Saudi King Salman bin Abdulaziz Al Saud and Saudi Crown Prince Mohammed bin Salman bin Abdulaziz received Erdoğan at Al-Salam Palace in Jeddah on the evening of April 28. Following an official reception ceremony and banquet welcoming the Turkish president to Jeddah, Saudi Crown Prince Mohammed bin Salman held a meeting with Erdoğan.
“During the meeting, they reviewed the Saudi-Turkish relations and opportunities for developing them in various fields. They also discussed the latest regional and international developments and the exerted efforts towards them,” SPA reported on April 29.
Erdoğan presided over a press briefing at Istanbul’s Ataturk Airport on April 28 moments before jetting to Jeddah later that same day for what the pro-Erdoğan Turkish newspaper Daily Sabah described as a “two-day working visit” in Saudi Arabia from April 28 to April 30.
“My visit (to Saudi Arabia) is the manifestation of our common will to start a new era of cooperation as two brotherly countries,” Erdoğan told reporters at Istanbul’s Ataturk Airport.
“It is in our common interest to increase our cooperation with Saudi Arabia in fields such as health, energy, food security, agricultural technologies, defense industry, and finance,” he said.
“We express at every occasion that we place as much importance on the stability and security of our brothers in the Gulf region as our own,” the Turkish leader stated.
“Saudi Arabia holds a special place for Turkey in terms of trade and investments as well as the large-scale projects implemented by our contractors,” Erdoğan affirmed. “The total value of the projects our contractors have undertaken in Saudi Arabia reaches $24 billion. The complementary nature of our economies is the primary factor that attracts Saudi investors to the dynamic environment in Turkey.”
“Ties between Saudi Arabia and Turkey have been strained after the killing of [Saudi] journalist Jamal Khashoggi in the Saudi consulate in Istanbul in 2018,” Al Arabiya noted on April 28.
The Amazon-owned Washington Post employed Khashoggi as a columnist from 2017 until his death in the autumn of 2018. The Mecca-born journalist was killed inside the Saudi consulate in Istanbul, Turkey, on October 2, 2018.
Saudi Crown Prince Bin Salman told the Atlantic in an interview published on March 3 he believed his human right to remain “innocent until proven guilty” was violated by the U.S. Central Intelligence Agency (C.I.A.) when the organization accused him of ordering Khashoggi’s 2018 killing. The C.I.A. made the allegation in a declassified intelligence report published in February 2021.

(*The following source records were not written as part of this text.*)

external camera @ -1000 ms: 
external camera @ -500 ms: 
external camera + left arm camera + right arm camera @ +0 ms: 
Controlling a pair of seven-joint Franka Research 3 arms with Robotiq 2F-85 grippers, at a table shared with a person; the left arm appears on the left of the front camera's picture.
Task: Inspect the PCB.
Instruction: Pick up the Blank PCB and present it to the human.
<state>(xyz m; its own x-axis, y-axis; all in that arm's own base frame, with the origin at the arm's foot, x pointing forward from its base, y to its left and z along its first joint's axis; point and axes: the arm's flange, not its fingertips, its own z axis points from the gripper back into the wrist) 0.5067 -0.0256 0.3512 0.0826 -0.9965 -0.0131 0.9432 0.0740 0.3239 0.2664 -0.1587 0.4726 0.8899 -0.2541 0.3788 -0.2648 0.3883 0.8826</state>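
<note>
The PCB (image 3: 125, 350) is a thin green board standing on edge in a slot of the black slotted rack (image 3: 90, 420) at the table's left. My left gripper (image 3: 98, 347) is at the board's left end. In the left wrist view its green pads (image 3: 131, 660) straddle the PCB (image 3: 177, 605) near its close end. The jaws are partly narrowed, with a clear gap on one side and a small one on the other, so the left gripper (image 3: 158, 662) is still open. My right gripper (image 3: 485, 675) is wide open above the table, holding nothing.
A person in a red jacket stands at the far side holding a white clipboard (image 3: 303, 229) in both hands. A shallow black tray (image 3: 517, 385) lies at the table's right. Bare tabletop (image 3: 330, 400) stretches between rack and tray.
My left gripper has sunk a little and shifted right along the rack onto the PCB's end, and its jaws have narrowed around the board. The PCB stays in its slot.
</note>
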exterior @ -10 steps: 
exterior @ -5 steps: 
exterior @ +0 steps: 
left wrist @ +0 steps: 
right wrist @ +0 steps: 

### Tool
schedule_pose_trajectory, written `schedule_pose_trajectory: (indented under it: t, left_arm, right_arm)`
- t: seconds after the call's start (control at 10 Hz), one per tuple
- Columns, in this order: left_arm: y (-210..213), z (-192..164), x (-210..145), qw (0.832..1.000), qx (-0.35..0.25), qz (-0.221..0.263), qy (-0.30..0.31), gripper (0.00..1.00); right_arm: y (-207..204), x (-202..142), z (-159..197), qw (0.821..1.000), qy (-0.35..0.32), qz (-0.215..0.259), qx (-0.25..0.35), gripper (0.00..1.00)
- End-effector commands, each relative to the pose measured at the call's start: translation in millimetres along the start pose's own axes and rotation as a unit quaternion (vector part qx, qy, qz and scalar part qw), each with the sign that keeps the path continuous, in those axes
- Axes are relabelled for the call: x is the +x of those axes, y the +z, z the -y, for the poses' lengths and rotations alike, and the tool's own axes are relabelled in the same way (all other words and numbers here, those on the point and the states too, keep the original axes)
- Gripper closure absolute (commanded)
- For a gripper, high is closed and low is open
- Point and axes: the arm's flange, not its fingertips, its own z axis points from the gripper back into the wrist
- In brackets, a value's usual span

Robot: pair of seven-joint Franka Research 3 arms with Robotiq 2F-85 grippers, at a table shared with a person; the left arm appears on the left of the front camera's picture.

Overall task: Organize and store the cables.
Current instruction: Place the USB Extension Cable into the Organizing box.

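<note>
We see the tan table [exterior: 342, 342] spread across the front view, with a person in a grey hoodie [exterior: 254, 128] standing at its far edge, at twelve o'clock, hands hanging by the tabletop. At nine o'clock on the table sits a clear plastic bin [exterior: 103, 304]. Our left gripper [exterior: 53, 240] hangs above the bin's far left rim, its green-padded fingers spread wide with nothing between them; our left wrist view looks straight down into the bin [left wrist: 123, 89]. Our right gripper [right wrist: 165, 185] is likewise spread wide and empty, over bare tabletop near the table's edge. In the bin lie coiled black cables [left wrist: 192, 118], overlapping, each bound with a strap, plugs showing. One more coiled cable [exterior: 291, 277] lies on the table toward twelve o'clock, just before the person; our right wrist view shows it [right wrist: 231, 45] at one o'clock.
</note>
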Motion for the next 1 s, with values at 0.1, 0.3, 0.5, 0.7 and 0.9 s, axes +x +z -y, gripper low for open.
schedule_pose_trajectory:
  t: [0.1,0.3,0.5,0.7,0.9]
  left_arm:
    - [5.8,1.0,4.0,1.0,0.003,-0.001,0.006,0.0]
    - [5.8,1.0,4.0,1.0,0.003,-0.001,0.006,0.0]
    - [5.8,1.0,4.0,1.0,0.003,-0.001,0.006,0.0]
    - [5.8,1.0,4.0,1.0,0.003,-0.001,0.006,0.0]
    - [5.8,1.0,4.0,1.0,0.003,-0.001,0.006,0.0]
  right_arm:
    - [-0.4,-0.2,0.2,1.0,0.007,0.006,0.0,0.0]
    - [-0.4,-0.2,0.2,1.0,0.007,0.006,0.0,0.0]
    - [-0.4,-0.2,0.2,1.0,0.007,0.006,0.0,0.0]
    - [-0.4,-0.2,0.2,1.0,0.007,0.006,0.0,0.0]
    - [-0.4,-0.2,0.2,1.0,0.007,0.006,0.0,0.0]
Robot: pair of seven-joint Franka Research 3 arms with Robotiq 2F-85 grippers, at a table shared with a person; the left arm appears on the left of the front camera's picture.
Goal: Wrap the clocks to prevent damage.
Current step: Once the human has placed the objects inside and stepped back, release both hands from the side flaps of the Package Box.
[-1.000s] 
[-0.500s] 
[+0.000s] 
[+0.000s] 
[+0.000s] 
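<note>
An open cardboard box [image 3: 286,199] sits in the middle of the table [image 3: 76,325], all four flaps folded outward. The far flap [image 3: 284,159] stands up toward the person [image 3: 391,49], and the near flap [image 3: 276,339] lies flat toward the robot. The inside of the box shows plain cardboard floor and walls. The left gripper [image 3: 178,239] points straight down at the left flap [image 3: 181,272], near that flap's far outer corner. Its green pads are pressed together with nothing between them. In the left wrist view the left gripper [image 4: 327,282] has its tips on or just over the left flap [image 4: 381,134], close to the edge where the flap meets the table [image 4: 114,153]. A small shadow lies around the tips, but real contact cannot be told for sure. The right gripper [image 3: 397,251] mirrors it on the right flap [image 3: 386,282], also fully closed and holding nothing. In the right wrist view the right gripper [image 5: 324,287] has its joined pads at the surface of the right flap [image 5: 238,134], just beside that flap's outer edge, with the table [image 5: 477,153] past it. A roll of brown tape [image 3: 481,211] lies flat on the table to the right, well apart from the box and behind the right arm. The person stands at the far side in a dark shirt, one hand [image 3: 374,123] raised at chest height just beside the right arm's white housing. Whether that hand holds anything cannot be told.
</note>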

Both Turkey and Saudi Arabia are majority Sunni Muslim nations. Erdoğan’s visit to Saudi Arabia from April 28 to April 30 coincides with the hours leading up to Eid-al-Fitr. The three-day holiday means “festival of breaking the fast” in Arabic and signals the end of Ramadan, which is an Islamic holy month characterized by dawn-to-dusk fasting.
Turkey is officially a secular country, though 99 percent of its estimated population of 82 million is Muslim. Approximately 77.5 percent of Turkey’s Muslim population follows Hanafi Sunni Islam. Saudi Arabia’s total population is estimated at 34.2 million. “Between 85 and 90 percent of the approximately 21 million Saudi citizens are Sunni Muslims,” the U.S. State Department reported in 2020, noting that roughly 38.3 percent of Saudi residents are foreigners.